Your goal >>
Retype the listing without any alteration.

══ Data extract ══

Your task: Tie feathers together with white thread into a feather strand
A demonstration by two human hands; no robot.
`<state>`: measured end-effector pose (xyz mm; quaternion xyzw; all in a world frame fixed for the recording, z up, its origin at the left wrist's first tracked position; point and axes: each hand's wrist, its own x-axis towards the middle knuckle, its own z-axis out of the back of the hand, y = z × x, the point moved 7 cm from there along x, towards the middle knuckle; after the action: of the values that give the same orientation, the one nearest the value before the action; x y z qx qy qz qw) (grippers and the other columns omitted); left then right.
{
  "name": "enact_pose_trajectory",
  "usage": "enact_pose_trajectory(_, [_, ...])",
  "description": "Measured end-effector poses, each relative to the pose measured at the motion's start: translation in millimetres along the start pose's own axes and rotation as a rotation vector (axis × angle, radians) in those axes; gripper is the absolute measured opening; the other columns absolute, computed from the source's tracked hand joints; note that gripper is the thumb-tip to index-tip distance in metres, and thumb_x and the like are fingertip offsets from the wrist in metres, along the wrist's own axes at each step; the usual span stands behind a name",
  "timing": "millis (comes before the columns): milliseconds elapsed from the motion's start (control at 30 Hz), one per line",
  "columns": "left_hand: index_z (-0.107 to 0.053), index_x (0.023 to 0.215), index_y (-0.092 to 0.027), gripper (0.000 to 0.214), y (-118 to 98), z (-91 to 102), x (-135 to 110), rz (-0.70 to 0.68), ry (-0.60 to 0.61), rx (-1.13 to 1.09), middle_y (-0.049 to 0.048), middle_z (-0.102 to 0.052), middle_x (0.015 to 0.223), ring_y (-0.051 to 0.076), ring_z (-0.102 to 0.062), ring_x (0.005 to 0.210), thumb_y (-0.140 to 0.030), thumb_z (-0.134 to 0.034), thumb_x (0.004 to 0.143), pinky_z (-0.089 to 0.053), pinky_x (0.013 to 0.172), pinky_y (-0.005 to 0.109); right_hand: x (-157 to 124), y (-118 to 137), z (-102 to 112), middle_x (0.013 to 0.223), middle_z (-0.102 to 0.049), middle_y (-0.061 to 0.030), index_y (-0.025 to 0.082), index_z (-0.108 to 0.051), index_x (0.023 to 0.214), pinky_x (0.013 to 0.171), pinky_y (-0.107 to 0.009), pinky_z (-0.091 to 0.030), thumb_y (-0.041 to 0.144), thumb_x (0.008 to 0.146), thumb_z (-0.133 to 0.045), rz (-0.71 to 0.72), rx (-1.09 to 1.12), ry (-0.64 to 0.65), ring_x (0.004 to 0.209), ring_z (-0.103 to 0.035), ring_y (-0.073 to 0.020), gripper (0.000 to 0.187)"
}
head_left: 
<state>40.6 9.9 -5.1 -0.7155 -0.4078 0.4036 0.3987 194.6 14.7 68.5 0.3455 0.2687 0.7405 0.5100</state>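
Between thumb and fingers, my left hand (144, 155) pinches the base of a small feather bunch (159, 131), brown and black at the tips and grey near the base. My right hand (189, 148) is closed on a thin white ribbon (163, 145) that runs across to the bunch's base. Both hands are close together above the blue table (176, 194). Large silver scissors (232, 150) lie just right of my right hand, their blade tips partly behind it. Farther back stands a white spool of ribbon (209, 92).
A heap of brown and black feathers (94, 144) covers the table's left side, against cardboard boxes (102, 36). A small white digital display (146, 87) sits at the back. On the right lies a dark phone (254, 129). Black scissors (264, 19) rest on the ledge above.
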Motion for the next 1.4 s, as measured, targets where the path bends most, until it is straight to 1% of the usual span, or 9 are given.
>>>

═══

Reply >>
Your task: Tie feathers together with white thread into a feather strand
A demonstration by two human hands; no robot.
`<state>`: measured end-effector pose (xyz mm; quaternion xyzw; all in a world frame fixed for the recording, z up, its origin at the left wrist's first tracked position; point and axes: each hand's wrist, its own x-axis towards the middle knuckle, its own z-axis out of the back of the hand, y = z × x, the point moved 7 cm from there along x, towards the middle knuckle; after the action: of the values that give the same orientation, the one nearest the value before the action; x y z qx qy qz qw) (grippers and the other columns omitted); left then right.
{
  "name": "enact_pose_trajectory",
  "usage": "enact_pose_trajectory(_, [_, ...])",
  "description": "Measured end-effector poses, each relative to the pose measured at the motion's start: translation in millimetres along the start pose's own axes and rotation as a rotation vector (axis × angle, radians) in those axes; gripper is the absolute measured opening; the other columns absolute, computed from the source's tracked hand joints; note that gripper is the thumb-tip to index-tip distance in metres, and thumb_x and the like are fingertip offsets from the wrist in metres, along the wrist's own axes at each step; the usual span stands behind a name",
  "timing": "millis (comes before the columns): milliseconds elapsed from the motion's start (control at 30 Hz), one per line",
  "columns": "left_hand: index_z (-0.107 to 0.053), index_x (0.023 to 0.215), index_y (-0.092 to 0.027), gripper (0.000 to 0.214), y (-118 to 98), z (-91 to 102), x (-135 to 110), rz (-0.70 to 0.68), ry (-0.60 to 0.61), rx (-1.13 to 1.09), middle_y (-0.049 to 0.048), middle_z (-0.102 to 0.052), middle_x (0.015 to 0.223), ring_y (-0.051 to 0.076), ring_z (-0.102 to 0.062), ring_x (0.005 to 0.210), thumb_y (-0.140 to 0.030), thumb_z (-0.134 to 0.034), thumb_x (0.004 to 0.143), pinky_z (-0.089 to 0.053), pinky_x (0.013 to 0.172), pinky_y (-0.005 to 0.109); right_hand: x (-157 to 124), y (-118 to 137), z (-102 to 112), middle_x (0.013 to 0.223), middle_z (-0.102 to 0.049), middle_y (-0.061 to 0.030), index_y (-0.025 to 0.082), index_z (-0.108 to 0.051), index_x (0.023 to 0.214), pinky_x (0.013 to 0.171), pinky_y (-0.107 to 0.009), pinky_z (-0.091 to 0.030), thumb_y (-0.041 to 0.144), thumb_x (0.008 to 0.146), thumb_z (-0.133 to 0.045), rz (-0.71 to 0.72), rx (-1.09 to 1.12), ry (-0.64 to 0.65), ring_x (0.004 to 0.209), ring_z (-0.103 to 0.035), ring_y (-0.073 to 0.020), gripper (0.000 to 0.187)"
}
head_left: 
<state>40.6 9.9 -5.1 -0.7155 -0.4078 0.4036 0.3987 194.6 14.7 68.5 0.3455 0.2687 0.7405 0.5100</state>
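Between thumb and fingers, my left hand (144, 155) pinches the base of a small feather bunch (159, 131), brown and black at the tips and grey near the base. My right hand (189, 148) is closed on a thin white ribbon (163, 145) that runs across to the bunch's base. Both hands are close together above the blue table (176, 194). Large silver scissors (232, 150) lie just right of my right hand, their blade tips partly behind it. Farther back stands a white spool of ribbon (209, 92).
A heap of brown and black feathers (94, 144) covers the table's left side, against cardboard boxes (102, 36). A small white digital display (146, 87) sits at the back. On the right lies a dark phone (254, 129). Black scissors (264, 19) rest on the ledge above.
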Motion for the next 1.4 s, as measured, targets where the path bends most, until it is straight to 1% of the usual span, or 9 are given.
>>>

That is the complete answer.